* **WHAT YOU SHOULD DO**: Set down, exactly as written, the lines from the top of the data to the line that holds "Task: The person", and omit the pictures.

* **GIVEN DATA**:

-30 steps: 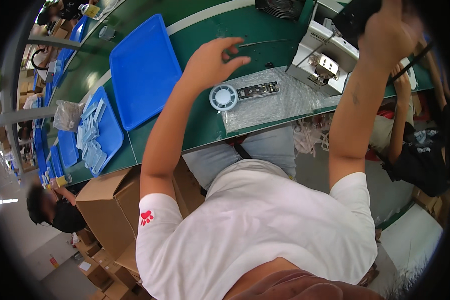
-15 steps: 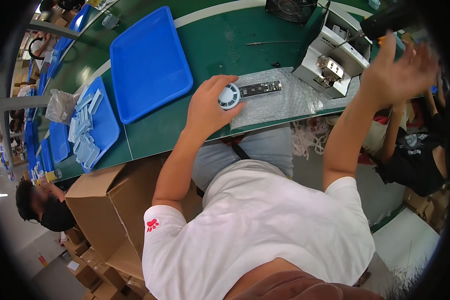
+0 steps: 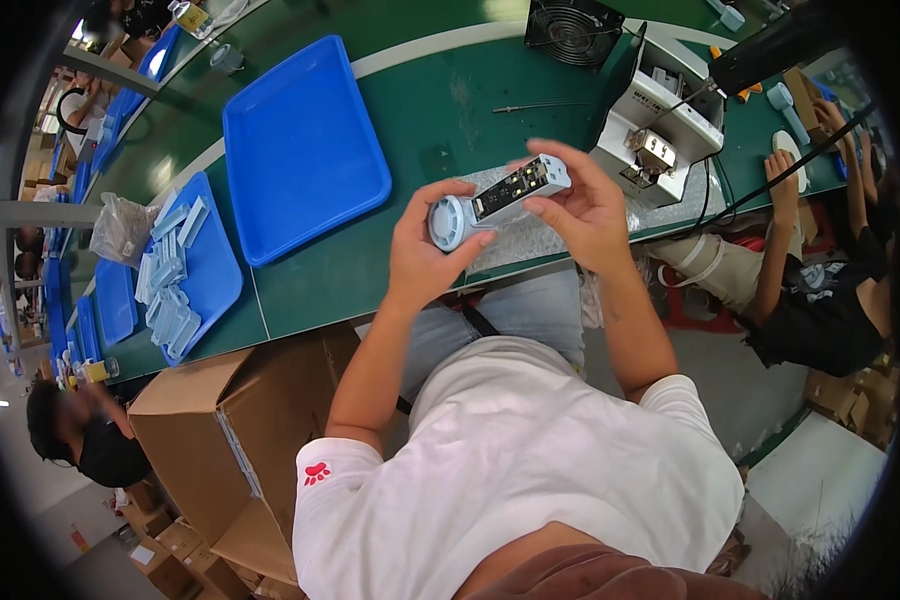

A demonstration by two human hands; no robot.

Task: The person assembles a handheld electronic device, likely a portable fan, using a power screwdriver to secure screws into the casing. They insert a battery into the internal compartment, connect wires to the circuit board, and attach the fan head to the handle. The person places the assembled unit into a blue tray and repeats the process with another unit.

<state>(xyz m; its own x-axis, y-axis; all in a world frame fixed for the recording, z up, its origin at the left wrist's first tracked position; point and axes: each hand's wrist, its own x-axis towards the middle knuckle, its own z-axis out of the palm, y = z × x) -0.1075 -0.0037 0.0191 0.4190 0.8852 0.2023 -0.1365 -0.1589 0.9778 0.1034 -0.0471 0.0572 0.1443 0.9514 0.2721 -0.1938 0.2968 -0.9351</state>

* **SOLUTION FOR THIS TASK**:
-30 steps: 
-15 steps: 
+0 steps: 

A demonstration by two human hands; no robot.

Task: The person assembles a handheld electronic device, likely a portable fan, using a power screwdriver to secure screws into the casing. They insert a battery into the internal compartment, connect wires to the circuit board, and attach the fan head to the handle. The person places the assembled unit into a blue tray and repeats the process with another unit.

What this exercise asked for has been supplied.